▸ **Work request**: Please print out every line of the material, unchanged.

■ ■ ■ ■

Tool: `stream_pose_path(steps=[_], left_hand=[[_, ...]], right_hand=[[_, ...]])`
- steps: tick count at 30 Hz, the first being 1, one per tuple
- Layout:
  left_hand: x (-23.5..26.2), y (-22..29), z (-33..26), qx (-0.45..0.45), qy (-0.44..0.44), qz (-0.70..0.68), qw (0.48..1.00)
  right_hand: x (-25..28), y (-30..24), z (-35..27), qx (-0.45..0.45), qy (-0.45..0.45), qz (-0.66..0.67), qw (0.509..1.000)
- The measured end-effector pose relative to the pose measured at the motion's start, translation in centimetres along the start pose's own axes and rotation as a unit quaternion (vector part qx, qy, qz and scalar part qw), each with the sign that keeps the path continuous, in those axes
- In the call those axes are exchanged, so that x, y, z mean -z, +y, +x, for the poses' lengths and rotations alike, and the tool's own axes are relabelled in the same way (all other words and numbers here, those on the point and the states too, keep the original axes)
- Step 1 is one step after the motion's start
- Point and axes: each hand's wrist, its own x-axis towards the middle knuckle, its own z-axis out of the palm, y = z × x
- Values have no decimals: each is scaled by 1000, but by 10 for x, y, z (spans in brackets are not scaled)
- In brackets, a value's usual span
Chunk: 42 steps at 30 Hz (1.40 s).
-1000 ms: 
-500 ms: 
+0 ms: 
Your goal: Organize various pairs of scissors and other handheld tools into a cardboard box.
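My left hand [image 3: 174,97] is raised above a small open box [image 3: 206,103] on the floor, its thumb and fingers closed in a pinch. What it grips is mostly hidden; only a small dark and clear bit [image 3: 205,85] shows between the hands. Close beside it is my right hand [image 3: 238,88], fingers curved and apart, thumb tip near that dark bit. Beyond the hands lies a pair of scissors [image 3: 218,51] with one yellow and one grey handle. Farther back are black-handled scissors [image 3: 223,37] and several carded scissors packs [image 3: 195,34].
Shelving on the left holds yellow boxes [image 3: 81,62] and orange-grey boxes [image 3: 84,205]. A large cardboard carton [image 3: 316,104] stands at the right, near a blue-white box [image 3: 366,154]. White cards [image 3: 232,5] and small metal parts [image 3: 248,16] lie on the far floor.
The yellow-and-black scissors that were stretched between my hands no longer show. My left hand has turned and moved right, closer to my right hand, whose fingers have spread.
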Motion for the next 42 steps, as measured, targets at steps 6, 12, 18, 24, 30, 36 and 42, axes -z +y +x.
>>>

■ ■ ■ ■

▸ **Output for this exercise**:
Tool: `stream_pose_path(steps=[_], left_hand=[[_, ...]], right_hand=[[_, ...]])`
- steps: tick count at 30 Hz, the first being 1, one per tuple
- Layout:
  left_hand: x (-23.5..26.2), y (-22..29), z (-33..26), qx (-0.45..0.45), qy (-0.44..0.44), qz (-0.70..0.68), qw (0.48..1.00)
  right_hand: x (-25..28), y (-30..24), z (-35..27), qx (-0.45..0.45), qy (-0.45..0.45), qz (-0.66..0.67), qw (0.509..1.000)
- The measured end-effector pose relative to the pose measured at the motion's start, translation in centimetres along the start pose's own axes and rotation as a unit quaternion (vector part qx, qy, qz and scalar part qw), each with the sign that keeps the path continuous, in those axes
- In the call those axes are exchanged, so that x, y, z mean -z, +y, +x, for the poses' lengths and rotations alike, and the tool's own axes are relabelled in the same way (all other words and numbers here, those on the point and the states too, keep the original axes)
- Step 1 is one step after the motion's start
- Point and axes: each hand's wrist, its own x-axis towards the middle knuckle, its own z-axis out of the palm, y = z × x
- Values have no decimals: each is scaled by 1000, but by 10 for x, y, z (spans in brackets are not scaled)
- In brackets, a value's usual span
Chunk: 42 steps at 30 Hz (1.40 s).
-1000 ms: 
-500 ms: 
+0 ms: 
Your goal: Organize various pairs of scissors and other handheld tools into a cardboard box.
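My left hand [image 3: 174,97] is raised above a small open box [image 3: 206,103] on the floor, its thumb and fingers closed in a pinch. What it grips is mostly hidden; only a small dark and clear bit [image 3: 205,85] shows between the hands. Close beside it is my right hand [image 3: 238,88], fingers curved and apart, thumb tip near that dark bit. Beyond the hands lies a pair of scissors [image 3: 218,51] with one yellow and one grey handle. Farther back are black-handled scissors [image 3: 223,37] and several carded scissors packs [image 3: 195,34].
Shelving on the left holds yellow boxes [image 3: 81,62] and orange-grey boxes [image 3: 84,205]. A large cardboard carton [image 3: 316,104] stands at the right, near a blue-white box [image 3: 366,154]. White cards [image 3: 232,5] and small metal parts [image 3: 248,16] lie on the far floor.
The yellow-and-black scissors that were stretched between my hands no longer show. My left hand has turned and moved right, closer to my right hand, whose fingers have spread.
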Motion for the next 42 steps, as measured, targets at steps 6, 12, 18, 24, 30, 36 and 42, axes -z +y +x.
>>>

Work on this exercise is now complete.